In order to find the percentage of compounds that fall within 3 standard deviations of the mean, we can use the empirical rule, also known as the 68-95-99.7 rule, which states that for a normal distribution:
- Approximately 68% of the data falls within one standard deviation of the mean.
- Approximately 95% of the data falls within two standard deviations of the mean.
- Approximately 99.7% of the data falls within three standard deviations of the mean.
Since we want to find the percentage within 3 standard deviations, we can subtract the two percentages of data that fall outside the range of 3 standard deviations from the total:
Percentage within 3 standard deviations = 100% - Percentage outside 3 standard deviations
Now, to find the percentage outside 3 standard deviations, we need to use the z-score formula:
z = (x - μ) / σ
where z is the z-score, x is the value we want to find the probability for, μ is the mean, and σ is the standard deviation.
For 3 standard deviations above the mean:
z = (μ + 3σ - μ) / σ = 3
To find the probability associated with 3 standard deviations above the mean, we can use a standard normal distribution table or a calculator.
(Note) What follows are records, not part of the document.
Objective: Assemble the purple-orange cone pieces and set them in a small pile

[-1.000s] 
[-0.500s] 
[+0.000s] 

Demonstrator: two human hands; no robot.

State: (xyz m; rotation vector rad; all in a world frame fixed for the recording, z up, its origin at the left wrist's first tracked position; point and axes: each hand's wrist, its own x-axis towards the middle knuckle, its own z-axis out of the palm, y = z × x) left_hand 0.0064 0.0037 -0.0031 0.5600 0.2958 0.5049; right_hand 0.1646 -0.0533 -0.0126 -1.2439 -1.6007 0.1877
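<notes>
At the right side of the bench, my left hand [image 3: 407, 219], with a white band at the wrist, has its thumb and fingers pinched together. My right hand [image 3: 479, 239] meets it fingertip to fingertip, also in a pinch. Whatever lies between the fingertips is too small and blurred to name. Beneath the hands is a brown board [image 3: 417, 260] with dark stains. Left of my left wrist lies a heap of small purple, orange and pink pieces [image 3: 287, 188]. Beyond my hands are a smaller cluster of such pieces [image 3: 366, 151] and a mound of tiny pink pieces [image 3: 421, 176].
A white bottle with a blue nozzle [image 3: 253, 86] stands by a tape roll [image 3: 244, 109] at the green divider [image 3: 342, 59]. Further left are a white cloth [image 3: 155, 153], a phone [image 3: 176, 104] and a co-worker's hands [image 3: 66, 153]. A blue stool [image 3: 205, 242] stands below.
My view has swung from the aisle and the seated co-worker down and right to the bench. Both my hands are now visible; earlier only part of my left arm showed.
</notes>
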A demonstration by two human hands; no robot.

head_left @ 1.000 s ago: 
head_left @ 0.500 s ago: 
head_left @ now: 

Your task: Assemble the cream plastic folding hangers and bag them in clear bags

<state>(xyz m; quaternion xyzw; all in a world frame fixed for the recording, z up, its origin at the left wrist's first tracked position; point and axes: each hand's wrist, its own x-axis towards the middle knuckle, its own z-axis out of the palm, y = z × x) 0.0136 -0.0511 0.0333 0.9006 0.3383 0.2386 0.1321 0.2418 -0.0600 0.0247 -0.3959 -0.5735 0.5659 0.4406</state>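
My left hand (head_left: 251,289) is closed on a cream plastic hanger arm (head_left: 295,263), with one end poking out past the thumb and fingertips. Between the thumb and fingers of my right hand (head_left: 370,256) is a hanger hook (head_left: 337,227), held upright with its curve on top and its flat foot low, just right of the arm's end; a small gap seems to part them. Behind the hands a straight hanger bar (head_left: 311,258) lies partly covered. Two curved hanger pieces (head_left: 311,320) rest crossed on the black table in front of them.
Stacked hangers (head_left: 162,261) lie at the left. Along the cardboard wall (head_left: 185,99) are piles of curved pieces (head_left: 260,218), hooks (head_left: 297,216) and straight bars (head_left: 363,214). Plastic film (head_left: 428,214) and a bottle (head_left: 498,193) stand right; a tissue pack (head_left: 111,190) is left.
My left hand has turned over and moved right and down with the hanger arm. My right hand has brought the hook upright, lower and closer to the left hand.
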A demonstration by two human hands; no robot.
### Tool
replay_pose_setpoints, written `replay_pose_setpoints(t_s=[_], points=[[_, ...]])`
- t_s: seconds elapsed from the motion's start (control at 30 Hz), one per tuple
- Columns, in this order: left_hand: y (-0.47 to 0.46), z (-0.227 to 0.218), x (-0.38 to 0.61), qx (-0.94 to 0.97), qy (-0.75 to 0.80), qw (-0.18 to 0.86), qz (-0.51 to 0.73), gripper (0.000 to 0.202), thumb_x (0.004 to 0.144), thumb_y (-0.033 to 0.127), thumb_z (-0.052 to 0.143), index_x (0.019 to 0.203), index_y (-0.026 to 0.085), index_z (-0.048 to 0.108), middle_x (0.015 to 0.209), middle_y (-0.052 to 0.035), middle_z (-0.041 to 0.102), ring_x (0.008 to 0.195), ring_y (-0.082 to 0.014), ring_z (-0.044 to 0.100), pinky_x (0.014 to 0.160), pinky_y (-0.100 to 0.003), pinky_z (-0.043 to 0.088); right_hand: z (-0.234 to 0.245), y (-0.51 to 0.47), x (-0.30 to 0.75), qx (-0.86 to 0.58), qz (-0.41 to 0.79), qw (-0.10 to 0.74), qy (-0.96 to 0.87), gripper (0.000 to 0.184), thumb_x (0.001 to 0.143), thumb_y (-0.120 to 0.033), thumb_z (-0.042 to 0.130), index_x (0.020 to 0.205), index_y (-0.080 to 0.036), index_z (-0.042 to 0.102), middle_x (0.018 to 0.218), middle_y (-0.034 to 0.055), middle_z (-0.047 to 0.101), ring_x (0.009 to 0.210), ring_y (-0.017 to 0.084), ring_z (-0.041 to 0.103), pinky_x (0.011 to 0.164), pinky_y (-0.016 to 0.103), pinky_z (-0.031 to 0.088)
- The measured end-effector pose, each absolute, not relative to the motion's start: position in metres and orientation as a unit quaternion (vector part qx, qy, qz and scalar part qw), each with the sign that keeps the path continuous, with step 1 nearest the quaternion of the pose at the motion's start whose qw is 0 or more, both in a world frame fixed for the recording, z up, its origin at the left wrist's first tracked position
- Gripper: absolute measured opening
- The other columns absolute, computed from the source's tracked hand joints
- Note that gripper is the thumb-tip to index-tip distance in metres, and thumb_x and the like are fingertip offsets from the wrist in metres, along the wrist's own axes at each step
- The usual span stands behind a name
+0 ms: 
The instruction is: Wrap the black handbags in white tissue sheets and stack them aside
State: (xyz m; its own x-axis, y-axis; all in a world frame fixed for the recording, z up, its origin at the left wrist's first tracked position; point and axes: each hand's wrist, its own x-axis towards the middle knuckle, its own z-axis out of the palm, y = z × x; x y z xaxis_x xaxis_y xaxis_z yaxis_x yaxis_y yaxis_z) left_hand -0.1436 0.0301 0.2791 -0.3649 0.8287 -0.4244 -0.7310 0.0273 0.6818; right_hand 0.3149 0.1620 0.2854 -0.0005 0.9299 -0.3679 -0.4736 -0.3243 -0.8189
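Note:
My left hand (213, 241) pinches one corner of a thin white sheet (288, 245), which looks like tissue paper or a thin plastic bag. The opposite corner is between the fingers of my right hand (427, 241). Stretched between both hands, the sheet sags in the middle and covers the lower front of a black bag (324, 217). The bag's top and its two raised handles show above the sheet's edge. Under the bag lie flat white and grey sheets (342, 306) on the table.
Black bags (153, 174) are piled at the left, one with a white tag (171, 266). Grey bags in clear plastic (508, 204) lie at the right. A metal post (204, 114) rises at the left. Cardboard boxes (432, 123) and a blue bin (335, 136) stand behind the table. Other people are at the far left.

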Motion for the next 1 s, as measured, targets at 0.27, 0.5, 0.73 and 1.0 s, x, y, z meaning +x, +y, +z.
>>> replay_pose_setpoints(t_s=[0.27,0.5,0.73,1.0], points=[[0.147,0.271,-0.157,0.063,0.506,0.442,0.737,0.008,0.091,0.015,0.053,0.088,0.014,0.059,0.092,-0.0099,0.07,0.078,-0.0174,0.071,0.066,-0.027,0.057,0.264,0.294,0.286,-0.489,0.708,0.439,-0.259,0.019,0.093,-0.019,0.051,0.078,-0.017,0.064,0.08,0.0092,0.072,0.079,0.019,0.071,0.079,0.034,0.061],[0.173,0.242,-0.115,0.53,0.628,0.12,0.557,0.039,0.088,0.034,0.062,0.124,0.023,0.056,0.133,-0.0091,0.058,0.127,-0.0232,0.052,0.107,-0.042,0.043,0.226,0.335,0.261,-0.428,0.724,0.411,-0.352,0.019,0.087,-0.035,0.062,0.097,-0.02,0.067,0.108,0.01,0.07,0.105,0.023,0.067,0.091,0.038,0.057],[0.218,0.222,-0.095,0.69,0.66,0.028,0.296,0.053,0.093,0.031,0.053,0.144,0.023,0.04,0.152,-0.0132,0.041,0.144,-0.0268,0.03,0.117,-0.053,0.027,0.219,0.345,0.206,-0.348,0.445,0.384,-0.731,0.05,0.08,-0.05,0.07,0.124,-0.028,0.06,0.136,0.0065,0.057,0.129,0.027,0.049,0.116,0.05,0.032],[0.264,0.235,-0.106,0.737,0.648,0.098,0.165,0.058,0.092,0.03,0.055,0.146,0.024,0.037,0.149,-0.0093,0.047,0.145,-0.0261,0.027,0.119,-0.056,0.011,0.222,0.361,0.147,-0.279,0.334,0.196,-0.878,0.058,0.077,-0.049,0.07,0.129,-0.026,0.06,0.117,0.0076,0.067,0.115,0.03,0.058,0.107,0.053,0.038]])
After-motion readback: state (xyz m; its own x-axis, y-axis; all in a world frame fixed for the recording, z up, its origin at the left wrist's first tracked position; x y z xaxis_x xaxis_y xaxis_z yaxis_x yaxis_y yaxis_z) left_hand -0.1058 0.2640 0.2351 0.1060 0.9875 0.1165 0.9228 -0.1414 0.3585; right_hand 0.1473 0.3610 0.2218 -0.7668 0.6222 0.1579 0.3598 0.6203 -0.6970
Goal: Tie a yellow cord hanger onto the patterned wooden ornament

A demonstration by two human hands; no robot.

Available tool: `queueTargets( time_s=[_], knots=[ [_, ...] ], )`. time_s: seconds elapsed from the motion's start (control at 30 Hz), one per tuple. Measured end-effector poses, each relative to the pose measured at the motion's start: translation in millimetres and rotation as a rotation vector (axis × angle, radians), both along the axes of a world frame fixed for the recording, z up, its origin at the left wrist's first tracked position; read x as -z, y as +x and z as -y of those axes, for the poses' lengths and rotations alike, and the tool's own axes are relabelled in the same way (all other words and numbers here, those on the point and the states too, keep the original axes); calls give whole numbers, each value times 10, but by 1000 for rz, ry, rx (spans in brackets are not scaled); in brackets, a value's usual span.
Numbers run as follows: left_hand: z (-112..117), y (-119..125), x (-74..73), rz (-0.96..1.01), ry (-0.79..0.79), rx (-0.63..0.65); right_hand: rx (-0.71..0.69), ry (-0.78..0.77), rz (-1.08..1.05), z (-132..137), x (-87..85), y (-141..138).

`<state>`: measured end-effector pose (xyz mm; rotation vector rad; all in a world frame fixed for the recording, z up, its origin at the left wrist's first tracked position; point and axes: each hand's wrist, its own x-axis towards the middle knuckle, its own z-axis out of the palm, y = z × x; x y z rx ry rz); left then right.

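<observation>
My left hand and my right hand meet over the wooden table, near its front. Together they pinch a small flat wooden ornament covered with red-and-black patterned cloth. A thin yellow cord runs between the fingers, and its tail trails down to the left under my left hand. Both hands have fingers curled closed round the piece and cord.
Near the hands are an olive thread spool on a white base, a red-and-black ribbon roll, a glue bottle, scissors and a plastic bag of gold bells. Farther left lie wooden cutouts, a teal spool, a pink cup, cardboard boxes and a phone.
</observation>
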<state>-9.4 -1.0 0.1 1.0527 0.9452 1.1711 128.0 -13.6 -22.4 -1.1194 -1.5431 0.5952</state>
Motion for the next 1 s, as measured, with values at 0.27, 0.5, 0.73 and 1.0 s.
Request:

According to the table, the probability associated with a z-score of 3 is approximately 0.9987.
Now, to find the percentage of compounds that fall within 3 standard deviations of the mean:
Percentage within 3 standard deviations = 100% - (0.9987 * 2)
This gives us:
Percentage within 3 standard deviations ≈ 100% - 1.9974 ≈ 98.03%
So, approximately 98.03% of compounds formed from the extract of this plant fall within 3 standard deviations of the mean.
Hope that helps clarify things for you!
To find the percentage of compounds formed from the extract of this plant that fall within 3 standard deviations of the mean, we can use the empirical rule, also known as the 68-95-99.7 rule.
According to this rule, approximately 68% of the data falls within 1 standard deviation of the mean, approximately 95% falls within 2 standard deviations, and approximately 99.7% falls within 3 standard deviations.
So in this case, if we want to find the percentage of compounds that fall within 3 standard deviations of the mean, it is approximately 99.7%.
Therefore, the answer to part (c) is 99.7%.
To calculate the probability that the amount of collagen is within 3 standard deviations of the mean, we can use the empirical rule, also known as the 68-95-99.7 rule.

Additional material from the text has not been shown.